Task objective | What number of lines in the listing contain "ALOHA"? Answer with that number only.

Data in this exercise |
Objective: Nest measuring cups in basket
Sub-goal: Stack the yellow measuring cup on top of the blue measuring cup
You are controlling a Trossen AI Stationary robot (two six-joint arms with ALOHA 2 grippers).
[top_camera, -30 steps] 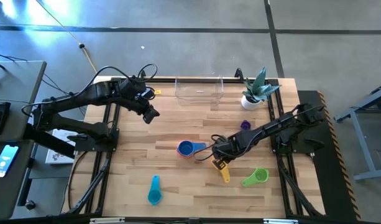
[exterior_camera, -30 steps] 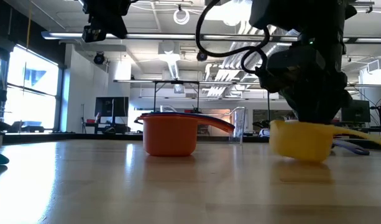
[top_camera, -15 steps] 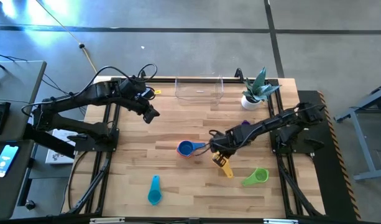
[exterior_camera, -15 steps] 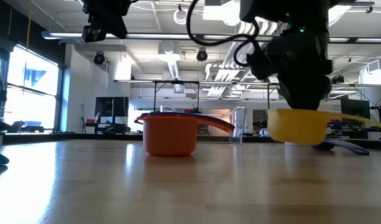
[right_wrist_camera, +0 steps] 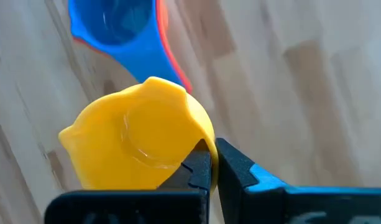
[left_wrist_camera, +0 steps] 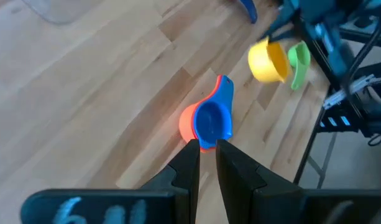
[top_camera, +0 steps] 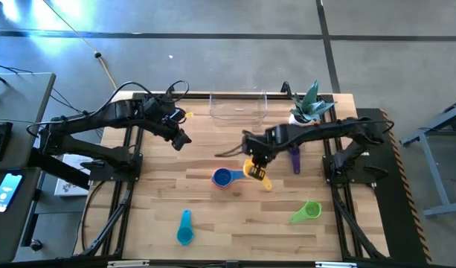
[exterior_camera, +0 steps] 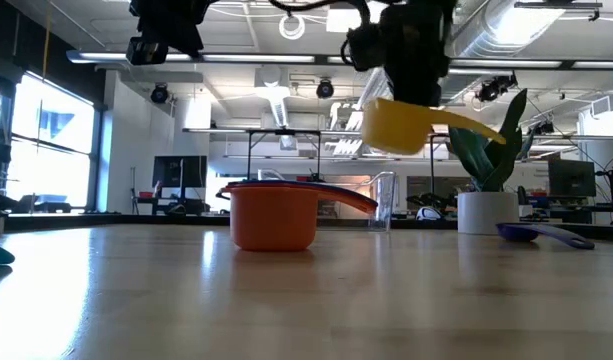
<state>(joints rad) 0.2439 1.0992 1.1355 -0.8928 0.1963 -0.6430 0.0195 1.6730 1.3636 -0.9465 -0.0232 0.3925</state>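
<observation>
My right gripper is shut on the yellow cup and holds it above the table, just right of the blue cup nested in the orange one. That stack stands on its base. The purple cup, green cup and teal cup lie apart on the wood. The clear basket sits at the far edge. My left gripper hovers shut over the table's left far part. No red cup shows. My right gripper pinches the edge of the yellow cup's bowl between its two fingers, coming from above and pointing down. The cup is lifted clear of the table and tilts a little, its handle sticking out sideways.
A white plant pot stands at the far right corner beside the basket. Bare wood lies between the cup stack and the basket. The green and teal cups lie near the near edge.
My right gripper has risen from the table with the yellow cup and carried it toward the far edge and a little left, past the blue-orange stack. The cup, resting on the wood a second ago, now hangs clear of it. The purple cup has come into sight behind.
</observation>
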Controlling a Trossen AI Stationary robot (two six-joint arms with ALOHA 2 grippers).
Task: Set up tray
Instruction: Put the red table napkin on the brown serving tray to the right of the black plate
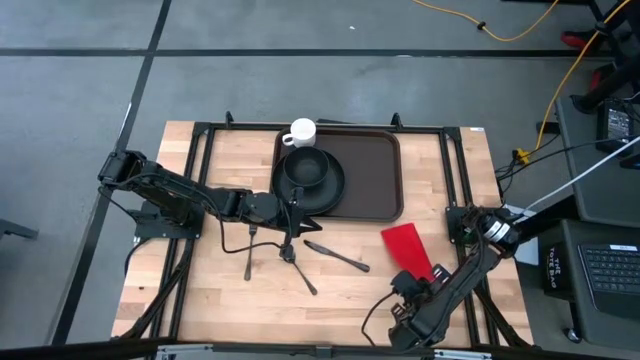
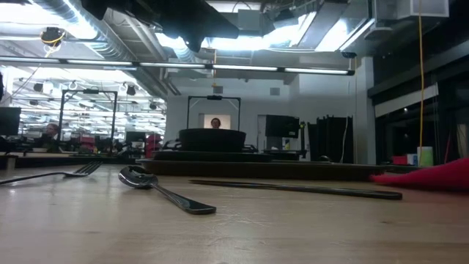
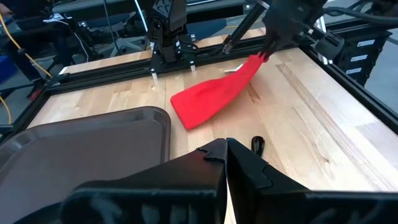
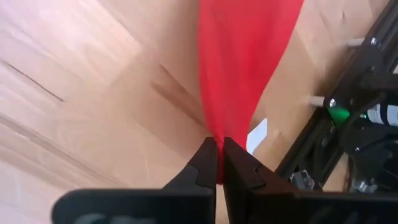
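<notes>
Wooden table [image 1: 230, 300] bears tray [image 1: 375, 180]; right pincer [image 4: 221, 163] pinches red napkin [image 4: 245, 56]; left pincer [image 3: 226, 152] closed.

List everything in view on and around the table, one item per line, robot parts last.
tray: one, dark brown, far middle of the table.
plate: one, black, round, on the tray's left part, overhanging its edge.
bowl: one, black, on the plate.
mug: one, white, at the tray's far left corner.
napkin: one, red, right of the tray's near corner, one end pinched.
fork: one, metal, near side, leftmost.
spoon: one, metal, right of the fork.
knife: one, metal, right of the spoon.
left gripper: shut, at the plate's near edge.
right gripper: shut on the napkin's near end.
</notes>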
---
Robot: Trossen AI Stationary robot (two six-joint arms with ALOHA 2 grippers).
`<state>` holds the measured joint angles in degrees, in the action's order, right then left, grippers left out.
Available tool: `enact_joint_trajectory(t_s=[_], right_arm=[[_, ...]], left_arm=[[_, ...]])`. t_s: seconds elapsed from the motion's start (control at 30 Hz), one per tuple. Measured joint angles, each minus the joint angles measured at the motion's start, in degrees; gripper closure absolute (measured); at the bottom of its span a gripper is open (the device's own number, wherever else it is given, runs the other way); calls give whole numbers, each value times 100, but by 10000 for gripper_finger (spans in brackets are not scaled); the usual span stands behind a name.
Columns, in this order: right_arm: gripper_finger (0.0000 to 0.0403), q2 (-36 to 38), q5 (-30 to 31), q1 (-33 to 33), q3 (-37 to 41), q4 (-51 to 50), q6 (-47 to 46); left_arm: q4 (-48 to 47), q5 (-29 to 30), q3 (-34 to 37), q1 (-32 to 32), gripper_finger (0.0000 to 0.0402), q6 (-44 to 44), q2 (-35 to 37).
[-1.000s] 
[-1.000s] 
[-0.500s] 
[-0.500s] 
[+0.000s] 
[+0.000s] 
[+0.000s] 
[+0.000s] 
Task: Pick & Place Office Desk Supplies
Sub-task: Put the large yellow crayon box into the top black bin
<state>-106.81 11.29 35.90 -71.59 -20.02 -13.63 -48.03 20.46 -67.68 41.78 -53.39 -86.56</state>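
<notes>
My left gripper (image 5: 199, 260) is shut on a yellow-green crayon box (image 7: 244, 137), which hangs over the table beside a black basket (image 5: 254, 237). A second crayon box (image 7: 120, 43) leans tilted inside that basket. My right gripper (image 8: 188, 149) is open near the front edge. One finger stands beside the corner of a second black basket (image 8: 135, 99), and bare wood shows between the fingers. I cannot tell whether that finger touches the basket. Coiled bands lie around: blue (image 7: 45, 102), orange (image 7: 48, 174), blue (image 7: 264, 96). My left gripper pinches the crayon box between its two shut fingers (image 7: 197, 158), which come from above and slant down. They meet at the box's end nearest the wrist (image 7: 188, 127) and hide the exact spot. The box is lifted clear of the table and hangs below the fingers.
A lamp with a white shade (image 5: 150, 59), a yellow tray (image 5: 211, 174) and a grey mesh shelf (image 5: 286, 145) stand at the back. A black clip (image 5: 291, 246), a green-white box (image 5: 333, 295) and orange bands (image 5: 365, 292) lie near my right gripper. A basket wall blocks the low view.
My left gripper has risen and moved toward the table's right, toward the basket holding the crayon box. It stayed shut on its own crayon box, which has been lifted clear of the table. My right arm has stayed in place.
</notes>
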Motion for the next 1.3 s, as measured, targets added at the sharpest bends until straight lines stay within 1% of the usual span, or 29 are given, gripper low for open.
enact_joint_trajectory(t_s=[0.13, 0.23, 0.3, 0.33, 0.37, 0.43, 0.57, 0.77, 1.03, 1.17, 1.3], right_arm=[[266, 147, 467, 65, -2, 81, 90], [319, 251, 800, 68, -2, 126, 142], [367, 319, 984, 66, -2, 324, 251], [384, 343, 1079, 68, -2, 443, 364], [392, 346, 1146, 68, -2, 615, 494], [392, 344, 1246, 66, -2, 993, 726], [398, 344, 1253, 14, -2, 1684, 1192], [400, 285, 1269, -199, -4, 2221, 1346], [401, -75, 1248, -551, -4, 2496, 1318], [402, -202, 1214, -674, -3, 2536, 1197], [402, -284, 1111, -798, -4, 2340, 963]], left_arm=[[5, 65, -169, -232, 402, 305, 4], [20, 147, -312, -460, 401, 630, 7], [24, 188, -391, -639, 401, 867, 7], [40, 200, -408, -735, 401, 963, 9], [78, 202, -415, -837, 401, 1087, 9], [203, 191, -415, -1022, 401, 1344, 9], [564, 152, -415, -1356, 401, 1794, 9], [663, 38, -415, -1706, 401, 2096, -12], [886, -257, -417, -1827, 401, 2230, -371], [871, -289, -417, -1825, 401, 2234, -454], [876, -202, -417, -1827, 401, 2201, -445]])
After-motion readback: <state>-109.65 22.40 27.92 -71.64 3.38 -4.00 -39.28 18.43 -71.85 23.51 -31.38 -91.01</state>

Exercise output | 3